[Task goal] Look for the line containing "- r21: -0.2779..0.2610" and the line containing "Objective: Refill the" in the entries below. Copy those two and all lines between them exactly, leaving out pictures.

[Material supplied]
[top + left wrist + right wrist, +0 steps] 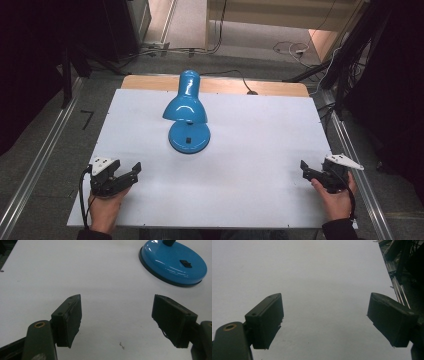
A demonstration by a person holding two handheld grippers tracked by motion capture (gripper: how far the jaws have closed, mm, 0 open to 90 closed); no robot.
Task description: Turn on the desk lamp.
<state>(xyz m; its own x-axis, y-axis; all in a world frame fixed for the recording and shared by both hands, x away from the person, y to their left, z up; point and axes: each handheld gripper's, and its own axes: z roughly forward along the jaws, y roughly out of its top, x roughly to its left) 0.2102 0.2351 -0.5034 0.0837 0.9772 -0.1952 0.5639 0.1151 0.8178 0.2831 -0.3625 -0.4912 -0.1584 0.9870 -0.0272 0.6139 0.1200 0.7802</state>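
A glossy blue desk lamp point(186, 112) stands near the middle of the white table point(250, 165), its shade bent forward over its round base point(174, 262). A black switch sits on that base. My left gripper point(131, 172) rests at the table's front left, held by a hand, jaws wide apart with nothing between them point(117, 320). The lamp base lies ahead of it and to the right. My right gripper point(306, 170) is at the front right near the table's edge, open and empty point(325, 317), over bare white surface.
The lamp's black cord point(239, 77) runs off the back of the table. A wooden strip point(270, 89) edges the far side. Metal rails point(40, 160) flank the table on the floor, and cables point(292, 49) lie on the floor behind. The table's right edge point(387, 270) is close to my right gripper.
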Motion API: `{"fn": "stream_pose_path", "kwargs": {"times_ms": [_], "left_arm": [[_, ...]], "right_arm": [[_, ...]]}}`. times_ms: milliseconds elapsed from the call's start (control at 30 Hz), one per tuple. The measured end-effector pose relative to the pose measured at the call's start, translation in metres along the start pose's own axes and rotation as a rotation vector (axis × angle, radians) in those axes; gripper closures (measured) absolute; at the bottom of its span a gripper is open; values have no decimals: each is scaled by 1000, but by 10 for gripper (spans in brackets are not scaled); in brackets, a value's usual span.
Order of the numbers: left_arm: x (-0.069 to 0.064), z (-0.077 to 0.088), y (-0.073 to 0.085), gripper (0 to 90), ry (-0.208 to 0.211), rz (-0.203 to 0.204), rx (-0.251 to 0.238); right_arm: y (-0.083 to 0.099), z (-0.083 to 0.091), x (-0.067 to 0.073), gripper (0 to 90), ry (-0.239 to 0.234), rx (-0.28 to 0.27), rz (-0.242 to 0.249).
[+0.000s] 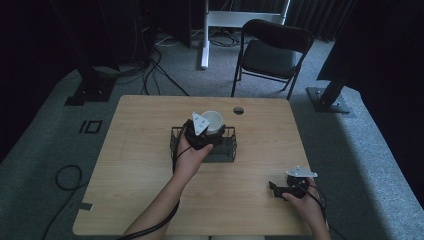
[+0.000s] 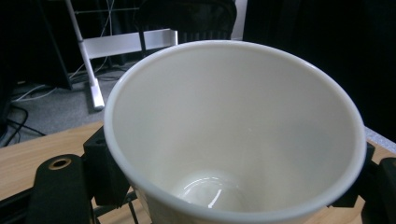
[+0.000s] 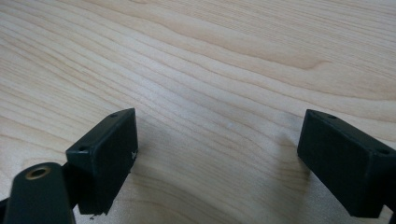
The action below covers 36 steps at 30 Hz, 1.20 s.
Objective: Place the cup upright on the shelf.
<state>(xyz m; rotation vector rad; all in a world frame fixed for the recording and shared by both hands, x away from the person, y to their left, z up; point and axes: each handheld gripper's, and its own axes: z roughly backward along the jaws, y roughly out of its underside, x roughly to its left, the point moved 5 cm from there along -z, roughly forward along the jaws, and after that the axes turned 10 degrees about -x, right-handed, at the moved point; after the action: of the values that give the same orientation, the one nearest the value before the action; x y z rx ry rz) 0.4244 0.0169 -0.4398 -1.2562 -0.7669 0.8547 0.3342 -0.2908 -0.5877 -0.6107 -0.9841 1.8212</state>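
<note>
Left gripper [image 1: 212,131] clamps the glossy cream ceramic cup [image 2: 233,135] over the black wire basket [image 1: 227,150]; next, steady lowering in. Right gripper [image 3: 217,154] gapes empty.

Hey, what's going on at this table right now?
A person is working at a wooden table with tongs in each hand. The left tongs are shut on a white cup, holding it over a black wire basket near the table's middle. The cup looks empty inside. The right tongs are open with nothing between them, low over bare wood near the front right corner.
</note>
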Motion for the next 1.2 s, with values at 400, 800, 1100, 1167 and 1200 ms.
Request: {"fn": "stream_pose_path", "kwargs": {"times_ms": [400, 800, 1100, 1167, 1200], "left_arm": [[10, -10, 29, 214, -32, 18, 43], [10, -18, 44, 214, -40, 6, 74], [9, -20, 52, 213, -36, -6, 94], [9, -20, 53, 213, -35, -13, 98], [9, -21, 55, 213, -37, -7, 103]], "right_arm": [[0, 0, 0, 119, 0, 1, -1], [0, 0, 0, 119, 0, 0, 0], [0, 0, 0, 119, 0, 1, 0], [0, 0, 0, 119, 0, 1, -1], [0, 0, 0, 119, 0, 1, -1]]}}
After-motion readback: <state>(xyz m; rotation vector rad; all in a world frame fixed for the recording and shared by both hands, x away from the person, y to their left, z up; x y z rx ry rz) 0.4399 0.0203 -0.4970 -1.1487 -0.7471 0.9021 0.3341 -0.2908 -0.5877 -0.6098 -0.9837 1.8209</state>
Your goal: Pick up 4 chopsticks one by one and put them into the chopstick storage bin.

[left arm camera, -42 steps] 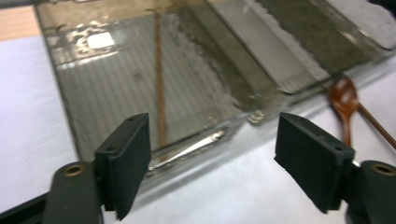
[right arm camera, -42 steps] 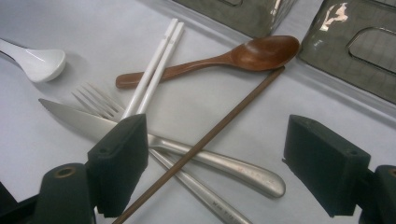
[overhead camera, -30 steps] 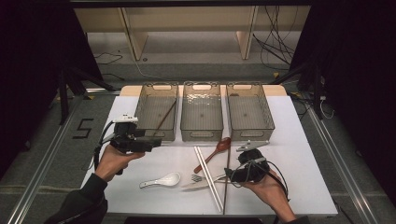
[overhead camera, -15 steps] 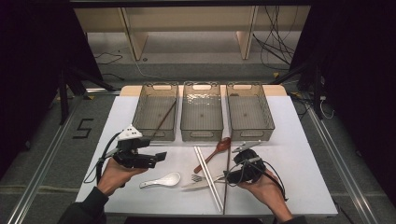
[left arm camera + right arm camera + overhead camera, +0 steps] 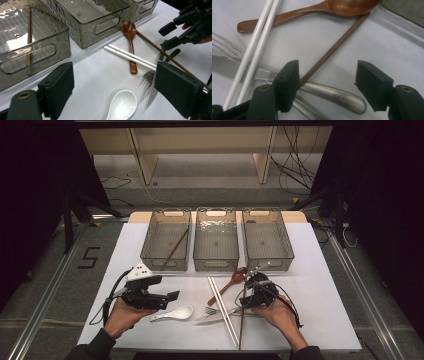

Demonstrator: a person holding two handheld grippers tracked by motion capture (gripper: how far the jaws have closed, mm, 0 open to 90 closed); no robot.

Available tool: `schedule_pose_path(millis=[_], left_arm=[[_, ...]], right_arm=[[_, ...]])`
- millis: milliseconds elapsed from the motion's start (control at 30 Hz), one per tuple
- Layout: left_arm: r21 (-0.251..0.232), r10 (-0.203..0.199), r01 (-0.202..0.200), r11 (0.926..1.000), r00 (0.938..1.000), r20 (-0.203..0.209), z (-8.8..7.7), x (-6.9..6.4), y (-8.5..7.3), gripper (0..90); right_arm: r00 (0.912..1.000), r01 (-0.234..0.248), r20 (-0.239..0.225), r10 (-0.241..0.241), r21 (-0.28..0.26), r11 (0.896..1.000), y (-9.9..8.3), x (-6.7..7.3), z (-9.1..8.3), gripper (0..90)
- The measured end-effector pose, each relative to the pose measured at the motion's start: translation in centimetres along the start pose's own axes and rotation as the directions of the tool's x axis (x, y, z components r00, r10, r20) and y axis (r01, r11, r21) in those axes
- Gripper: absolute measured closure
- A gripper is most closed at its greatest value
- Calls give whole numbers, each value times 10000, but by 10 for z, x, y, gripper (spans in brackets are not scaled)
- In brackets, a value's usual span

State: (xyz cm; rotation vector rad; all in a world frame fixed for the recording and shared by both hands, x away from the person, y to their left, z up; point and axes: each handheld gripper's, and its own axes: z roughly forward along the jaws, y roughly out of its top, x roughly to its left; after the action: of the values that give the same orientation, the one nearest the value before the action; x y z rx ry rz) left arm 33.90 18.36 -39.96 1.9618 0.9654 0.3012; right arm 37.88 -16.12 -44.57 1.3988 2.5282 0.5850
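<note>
1. The right gripper [image 5: 248, 295] has come down over the cutlery pile since a second ago; in the earlier high views it sat higher and a little further right, and now it hangs low above the brown chopstick [image 5: 334, 48]

2. Its jaws have just been closing but are not shut: in the right gripper view the chopstick runs past the inner face of the left pad [image 5: 287, 85], while the right pad stands well apart from it, so nothing is pinched yet

3. The chopstick lies on the white table [image 5: 320, 285], its far tip just under the bowl of the wooden spoon [image 5: 312, 11], its near part crossing over the metal handles [image 5: 337, 97] of the fork and knife

4. The left gripper [image 5: 170, 297] has sunk toward the white ceramic spoon [image 5: 122, 105], which lies ahead of and between its wide-open jaws, untouched

5. My reading: both hands are lining up pickups for sorting into the bins; the matching brown chopstick [image 5: 175, 246] already rests in the left bin [image 5: 150, 240], so that looks like the goal for the right hand's stick once the pinch finishes
</note>
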Motion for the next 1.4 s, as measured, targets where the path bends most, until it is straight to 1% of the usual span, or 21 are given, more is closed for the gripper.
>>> schedule_pose_path(millis=[133, 200, 333, 400, 533, 633, 733, 800, 1033, 1067, 1333, 1400], left_arm=[[-89, -50, 50, 9999, 10000, 28, -1, -2, -3, 157], [-45, -48, 48, 10000, 10000, 0, -1, -2, -4, 157], [7, -4, 4, 10000, 9999, -113, -1, -2, -7, 157], [-50, -100, 99, 9999, 9998, -172, -2, -1, -8, 157], [-55, -180, 179, 9998, 9997, -143, -2, 0, -9, 158], [24, -146, 146, 9999, 9998, -110, -1, 0, -10, 158], [0, -130, 130, 9999, 9999, -107, -1, -1, -10, 158], [-13, -137, 136, 9999, 9999, -88, -1, 0, -9, 158], [-81, -239, 239, 9997, 9997, -66, -1, 1, -9, 158], [-77, -232, 231, 9997, 9997, -63, -1, 1, -9, 159], [-90, -260, 260, 9996, 9997, -3, 0, 0, -9, 158], [-89, -264, 264, 9996, 9997, 14, 0, 0, -9, 158]], right_arm=[[9998, -43, -197, 47, 198, 9998, 4, -2, 5, 390], [9996, -31, -265, 39, 283, 9996, 6, -1, 7, 399], [9995, -31, -299, 45, 459, 9989, 9, -1, 11, 433], [9995, 26, -309, -7, 621, 9981, 10, 0, 12, 445], [9995, -25, -322, 51, 791, 9969, 10, -1, 15, 482], [9994, 5, -349, 28, 949, 9955, 11, -2, 16, 520], [9996, 38, -285, -4, 1168, 9932, 10, -4, 17, 577], [9998, 99, -208, -74, 1222, 9925, 10, -6, 17, 614], [9999, -131, 29, 128, 1471, 9890, 7, -18, 14, 746], [9997, -189, 150, 169, 1475, 9889, 7, -19, 14, 755], [9975, -527, 558, 441, 1626, 9853, 3, -33, 12, 830], [9970, -503, 668, 396, 1679, 9845, 2, -36, 11, 847]])
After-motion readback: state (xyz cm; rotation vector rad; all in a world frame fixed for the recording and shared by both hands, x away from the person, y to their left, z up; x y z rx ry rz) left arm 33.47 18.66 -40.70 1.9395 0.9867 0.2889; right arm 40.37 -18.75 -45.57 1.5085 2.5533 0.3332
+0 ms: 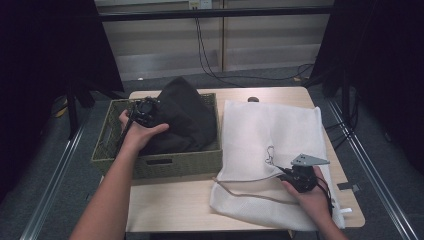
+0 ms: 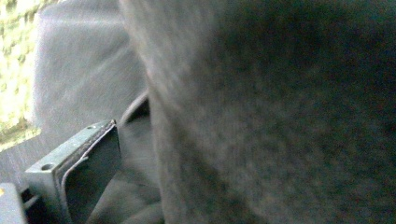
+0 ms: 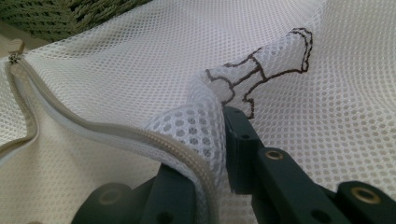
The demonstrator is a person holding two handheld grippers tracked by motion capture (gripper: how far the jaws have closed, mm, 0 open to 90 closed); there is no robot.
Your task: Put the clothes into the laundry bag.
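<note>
1. Right gripper [image 3: 212, 140] pinches the mesh laundry bag [image 1: 270, 135] at its zipper edge, lower right.
2. Left gripper [image 1: 145, 112], jaws wide, reaches the dark garment [image 1: 185, 115] in the woven basket [image 1: 165, 162], upper left; I judge it must close next.

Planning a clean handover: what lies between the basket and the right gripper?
In the high view, only white mesh bag lies between the green basket and the right gripper.
</note>
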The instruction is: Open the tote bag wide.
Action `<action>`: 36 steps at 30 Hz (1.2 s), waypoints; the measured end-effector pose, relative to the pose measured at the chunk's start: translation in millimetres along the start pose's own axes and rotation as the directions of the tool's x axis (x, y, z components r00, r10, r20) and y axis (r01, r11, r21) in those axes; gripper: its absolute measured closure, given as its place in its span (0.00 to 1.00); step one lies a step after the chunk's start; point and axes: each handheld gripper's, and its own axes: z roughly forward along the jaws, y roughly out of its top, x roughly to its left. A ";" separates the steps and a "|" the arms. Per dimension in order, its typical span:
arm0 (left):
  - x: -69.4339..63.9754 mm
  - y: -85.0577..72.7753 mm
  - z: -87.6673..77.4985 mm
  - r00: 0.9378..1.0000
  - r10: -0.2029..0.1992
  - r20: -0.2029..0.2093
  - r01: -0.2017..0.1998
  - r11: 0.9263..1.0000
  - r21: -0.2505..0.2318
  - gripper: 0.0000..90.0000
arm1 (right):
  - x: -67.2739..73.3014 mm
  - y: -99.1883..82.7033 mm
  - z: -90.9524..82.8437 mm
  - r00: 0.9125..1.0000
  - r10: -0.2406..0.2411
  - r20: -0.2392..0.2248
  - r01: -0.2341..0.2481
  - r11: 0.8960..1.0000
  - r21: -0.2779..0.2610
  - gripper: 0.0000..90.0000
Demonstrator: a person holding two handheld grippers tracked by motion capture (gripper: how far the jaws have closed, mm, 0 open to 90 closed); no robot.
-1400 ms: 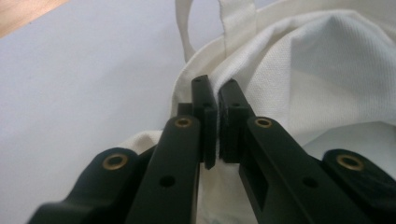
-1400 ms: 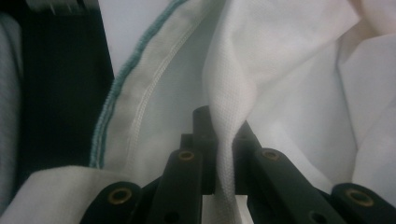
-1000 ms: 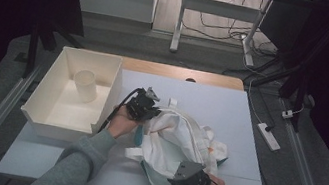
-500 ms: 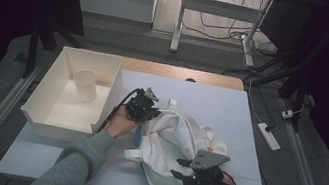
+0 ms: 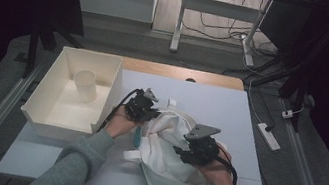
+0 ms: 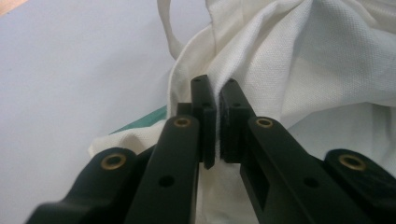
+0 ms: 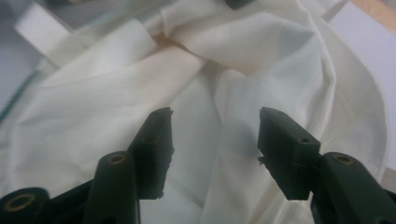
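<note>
A white cloth bag (image 5: 170,149) lay crumpled on the table (image 5: 212,100), right of a white bin (image 5: 56,105) holding a cup (image 5: 85,85). The left tongs (image 6: 217,119), seen at the bag's upper left edge in the high view (image 5: 142,106), were pressed together, pinching a fold of the bag. The right tongs (image 7: 215,135) hovered over the bag's middle (image 5: 193,148); their jaws stood spread and had just been opening, with cloth below them but nothing gripped. A teal strip (image 5: 137,136) showed at the bag's left edge, just beside the left hand (image 5: 119,121).
</note>
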 end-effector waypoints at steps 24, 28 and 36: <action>-2.3 -2.4 -1.5 1.000 0.013 -0.003 -0.013 1.000 0.007 0.96 | -17.6 -31.2 26.3 0.987 -0.044 0.155 0.023 0.991 0.135 0.97; -2.4 -2.4 -2.5 1.000 0.019 -0.006 -0.019 1.000 0.008 0.96 | -12.6 -20.0 11.2 0.982 -0.086 0.169 0.075 0.995 0.068 0.99; -3.2 -2.3 -3.2 1.000 0.026 -0.014 -0.026 1.000 0.004 0.96 | -30.2 -8.8 -4.0 0.991 0.023 0.131 -0.010 0.995 -0.101 0.99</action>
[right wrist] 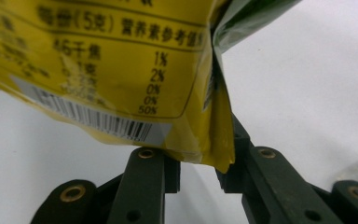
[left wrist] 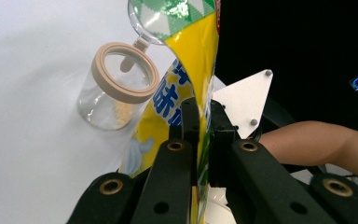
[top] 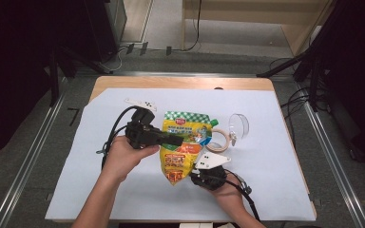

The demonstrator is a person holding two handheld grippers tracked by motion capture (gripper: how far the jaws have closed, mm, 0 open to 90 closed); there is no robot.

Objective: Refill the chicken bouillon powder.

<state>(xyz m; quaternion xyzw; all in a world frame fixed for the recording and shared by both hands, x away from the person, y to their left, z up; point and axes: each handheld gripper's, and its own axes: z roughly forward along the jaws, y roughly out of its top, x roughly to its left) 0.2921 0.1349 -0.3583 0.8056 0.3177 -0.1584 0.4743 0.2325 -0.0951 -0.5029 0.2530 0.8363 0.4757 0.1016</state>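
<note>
Looking down, the high view recorded a yellow pouch point(top: 183, 145) held above the white sheet point(top: 266, 142), between left gripper point(top: 173, 140) and right gripper point(top: 197, 172), with a glass jar point(top: 218, 138) lying just beside it. Left gripper view added the jar's beige rim and pale grains inside; jaws clamped tight on the pouch's mid-body. Right gripper view added a barcode and printed nutrition panel on the pouch's back; jaws narrowly parted, bracketing the pouch's lower corner, contact on the pads not discernible.
</note>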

[Response box]
  - r21: -0.2779..0.2610
  - gripper: 0.0000..90.0000
Demonstrator: a person holding two handheld grippers tracked by motion capture (gripper: how far the jaws have closed, mm, 0 open to 90 closed); no robot.
-1400 ms: 
-1400 ms: 
-1000 ms: 
-500 ms: 
+0 ms: 
+0 ms: 
+0 ms: 
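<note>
A white cloth bag (image 5: 170,149) lay crumpled on the table (image 5: 212,100), right of a white bin (image 5: 56,105) holding a cup (image 5: 85,85). The left tongs (image 6: 217,119), seen at the bag's upper left edge in the high view (image 5: 142,106), were pressed together, pinching a fold of the bag. The right tongs (image 7: 215,135) hovered over the bag's middle (image 5: 193,148); their jaws stood spread and had just been opening, with cloth below them but nothing gripped. A teal strip (image 5: 137,136) showed at the bag's left edge, just beside the left hand (image 5: 119,121).
</note>
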 end-effector waypoints at steps 24, 28 and 36: <action>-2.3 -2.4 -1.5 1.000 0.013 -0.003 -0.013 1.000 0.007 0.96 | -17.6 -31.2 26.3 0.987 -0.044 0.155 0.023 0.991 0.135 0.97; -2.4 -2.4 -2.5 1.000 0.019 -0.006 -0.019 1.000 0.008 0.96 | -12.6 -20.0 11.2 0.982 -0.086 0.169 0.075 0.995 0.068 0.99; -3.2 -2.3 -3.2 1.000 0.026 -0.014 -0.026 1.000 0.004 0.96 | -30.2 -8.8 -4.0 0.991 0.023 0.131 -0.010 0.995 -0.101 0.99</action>
[right wrist] 
[left wrist] 
[top] 

The demonstrator is a person holding two handheld grippers tracked by motion capture (gripper: how far the jaws have closed, mm, 0 open to 90 closed); there is no robot.

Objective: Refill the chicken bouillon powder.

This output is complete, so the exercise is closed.